Question / Help Is my Macbook Pro garbage? Audio Issues

Lotek503

New Member
Hey! I made an account just so I could try to get some feedback on whether or not my computer is just not made for streaming. First off, I think I know a little bit about computers but I'll probably come to find out I know next to nothing.

I stream through Mixer from my Macbook Pro using an Elgato HD60S and OBS. The stream itself runs okay, but there's a few issues. I've noticed if I try to pull up my stream in a browser window, OBS will give me a "encoding overloaded" message along the bottom. If I close out, it goes away. I assume I'm running OBS the same way as every other mac user with display capture, then audio coming in via IShowU. My Macbook does get hot and sounds like it's working hard, but the stream is somewhat decent by my low standards at this stage.

Another issue I face is the audio being off just sometimes. Not all the time, just sometimes. I've done the audio delay and that's all cool, the recordings are on point. However, when I stream through Mixer, I'll have people tell me the audio is coming like 3 seconds after speak it on camera. Then I'll open mixer on my phone and watch for a while, and it'll be off, then it'll sync back up for a while, then get off again. (any suggestions on this?)

I've read other forums and people have suggested maybe it's the encoder? (which means the computer itself, right?) I try really hard to understand the computer talk, but sometimes it's just hard to follow. I'm a graphic designer and I feel like my computer does pretty good for what I need it to do; which is run Illustrator and Photoshop at the same time. However, processing video is apparently a different task.

Log File: https://obsproject.com/logs/GXr6QE0wObHebxGZ
Here's a link to the stream that the file log is referencing: https://mixer.com/Lotek503?vod=23-JPp6Xs0yR4Vburi0qDQ

Is my computer just not built for streaming? Would it be worthwhile to invest in something stronger if I want to continue my "streaming career?" Am I destroying my computer by running it at high temps for long streaming sessions? (high temps: 160F/71C)
Any feedback is greatly appreciated. Thanks!
 

Narcogen

Active Member
MacOS at this point, unfortunately, is barely usable for streaming unless you have a desktop and a strong GPU.

Even in such a configuration, it is unable to use the hardware encoders in AMD and Nvidia cards because those vendors have not made available the necessary functionality in their drivers. As a result, the same hardware in Windows generally makes a better streaming rig than in MacOS. Although even with Windows, that hardware would be limited-- the Nvidia card in that machine does not support NVENC.

Even so, at least on Windows you'd be able to use your Elgato as a source-- you're taxing your machine more than it needs to by running the Elgato software and then capturing the desktop instead of capturing the device directly. That's not possible on MacOS because Elgato does not ship a driver with that device. They promote it as "compatible with MacOS" and "compatible with OBS" without saying it is NOT compatible with OBS when running on MacOS. If you're absolutely committed to using OBS on MacOS for streaming, your best bet would be to replace the Elgato with Mac compatible hardware from Magewell, BlackMagic, or AJA, and ditch the desktop capture.

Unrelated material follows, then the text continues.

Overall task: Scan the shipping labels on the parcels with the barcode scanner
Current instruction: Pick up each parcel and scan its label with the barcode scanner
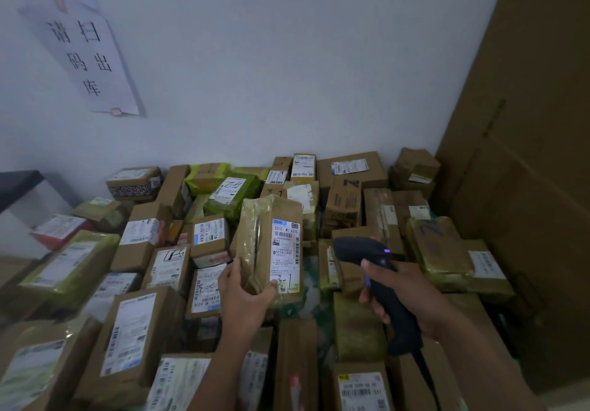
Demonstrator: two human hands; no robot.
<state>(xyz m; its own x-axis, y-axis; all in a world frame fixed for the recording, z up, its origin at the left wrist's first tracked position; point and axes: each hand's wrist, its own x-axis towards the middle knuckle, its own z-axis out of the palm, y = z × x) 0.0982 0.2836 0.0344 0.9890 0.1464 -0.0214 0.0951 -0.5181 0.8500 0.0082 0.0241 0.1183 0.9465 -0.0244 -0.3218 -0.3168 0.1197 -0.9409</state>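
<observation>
My left hand [244, 295] holds a small brown cardboard parcel [261, 235] upright above the pile, gripping its lower end. Its white shipping label [285, 256] faces me, with barcodes and a handwritten "3-1" at the bottom. My right hand [405, 295] grips the handle of a black barcode scanner [380, 286]. The scanner's head sits just right of the parcel, level with the label, and a small purple light glows on top of it. A dark cable trails down from the handle.
Several cardboard parcels [134, 337] with white labels, some wrapped in green tape, cover the surface below the white wall. A large brown carton [526, 155] stands at the right. A paper sign [86, 56] with black characters hangs on the wall at upper left.
</observation>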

Basically any desktop with a GTX Nvidia card from the past 5 years is better than most laptops, and any laptop with an NVENC capable card running Windows is better than almost any Mac. Even if you build a hackintosh desktop with strong components, you will not get NVENC support because it doesn't exist on MacOS.

The future of streaming with OBS on MacOS is even worse because of Apple's deprecation of OpenGL, which used to be an option to use in Windows and has all been removed in favor of DirectX, for their own technology, Metal. This affects not just the MacOS equivalent

71C is high but not THAT high. Your bigger issue is probably that MacOS is reluctant to run its fans to keep itself cool, but is eager to throttle itself to reduce temperature-- so when your laptop gets hot it also gets slow instead of loud (or, as is often the case these days, both).

Get MacsFanControl and then do whatever you can to mitigate the noise if it affects your stream. (Although the best option for doing this is the ReaFIR VST plugin which... only works on Windows.

As for the encoding lag... modern Intel CPUs support an encoding chip called QuickSync. This should be available to you as an encoder option, although on MacOS it will be called "Apple VT 264 Hardware Encoder" or something similar. (I have Xeon chips that don't have it, so it's not an option for me and I can never remember what it is called).

It's not particularly high quality, but it will reduce load on your CPU because it's dedicated encoder hardware.

Aside from that, if what causes encoding overload is trying to watch the stream on the same device... don't. Check it on an external device.